→ WORK TO BE COMPLETED: Pull every line containing "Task" from the entries.

Items from a dataset

####

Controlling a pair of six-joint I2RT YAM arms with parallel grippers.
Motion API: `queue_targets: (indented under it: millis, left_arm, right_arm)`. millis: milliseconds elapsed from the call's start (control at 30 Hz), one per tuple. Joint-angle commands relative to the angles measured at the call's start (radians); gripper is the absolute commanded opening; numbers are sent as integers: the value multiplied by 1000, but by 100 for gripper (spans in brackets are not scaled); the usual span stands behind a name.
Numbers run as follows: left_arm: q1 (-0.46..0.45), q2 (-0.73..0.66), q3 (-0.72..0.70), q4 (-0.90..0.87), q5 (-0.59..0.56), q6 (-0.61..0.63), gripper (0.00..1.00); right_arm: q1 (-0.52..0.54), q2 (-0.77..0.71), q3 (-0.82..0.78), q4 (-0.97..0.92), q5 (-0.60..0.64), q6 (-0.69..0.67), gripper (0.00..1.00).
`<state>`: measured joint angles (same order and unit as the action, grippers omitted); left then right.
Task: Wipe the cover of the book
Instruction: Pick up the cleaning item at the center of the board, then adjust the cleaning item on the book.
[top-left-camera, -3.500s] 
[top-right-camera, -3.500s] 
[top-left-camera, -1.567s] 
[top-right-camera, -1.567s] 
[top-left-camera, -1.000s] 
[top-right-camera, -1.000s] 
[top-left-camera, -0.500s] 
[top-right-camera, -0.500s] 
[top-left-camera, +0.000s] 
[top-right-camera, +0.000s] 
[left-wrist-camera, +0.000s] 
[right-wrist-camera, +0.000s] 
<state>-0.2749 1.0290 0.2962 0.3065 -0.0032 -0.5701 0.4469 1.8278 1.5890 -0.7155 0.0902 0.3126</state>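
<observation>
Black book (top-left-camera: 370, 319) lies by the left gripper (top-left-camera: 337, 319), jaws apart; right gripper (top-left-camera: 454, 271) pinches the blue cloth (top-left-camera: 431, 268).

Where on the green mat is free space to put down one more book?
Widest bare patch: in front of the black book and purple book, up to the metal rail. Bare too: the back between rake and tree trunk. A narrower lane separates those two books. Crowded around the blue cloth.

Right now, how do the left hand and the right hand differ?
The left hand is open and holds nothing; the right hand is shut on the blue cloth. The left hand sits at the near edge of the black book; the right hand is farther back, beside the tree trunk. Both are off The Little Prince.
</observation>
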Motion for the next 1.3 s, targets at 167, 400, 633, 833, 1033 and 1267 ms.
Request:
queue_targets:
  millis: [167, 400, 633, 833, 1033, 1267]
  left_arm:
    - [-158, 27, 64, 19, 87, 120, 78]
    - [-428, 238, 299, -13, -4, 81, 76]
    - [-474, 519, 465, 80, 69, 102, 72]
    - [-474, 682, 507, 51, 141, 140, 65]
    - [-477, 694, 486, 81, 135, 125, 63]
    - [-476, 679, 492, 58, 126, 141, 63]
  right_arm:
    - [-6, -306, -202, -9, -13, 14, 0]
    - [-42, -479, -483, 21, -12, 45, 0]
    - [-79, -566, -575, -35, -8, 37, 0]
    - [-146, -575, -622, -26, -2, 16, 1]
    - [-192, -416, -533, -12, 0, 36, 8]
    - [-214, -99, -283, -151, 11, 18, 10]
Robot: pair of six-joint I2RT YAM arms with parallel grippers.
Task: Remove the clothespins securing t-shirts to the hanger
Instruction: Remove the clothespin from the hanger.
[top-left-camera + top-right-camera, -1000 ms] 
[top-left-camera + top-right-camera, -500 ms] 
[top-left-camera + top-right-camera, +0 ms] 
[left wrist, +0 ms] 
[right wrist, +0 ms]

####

→ SOLUTION TO THIS PROBLEM:
Task: Wipe the cover of the book
Task: Remove the clothespins securing t-shirts to the hanger

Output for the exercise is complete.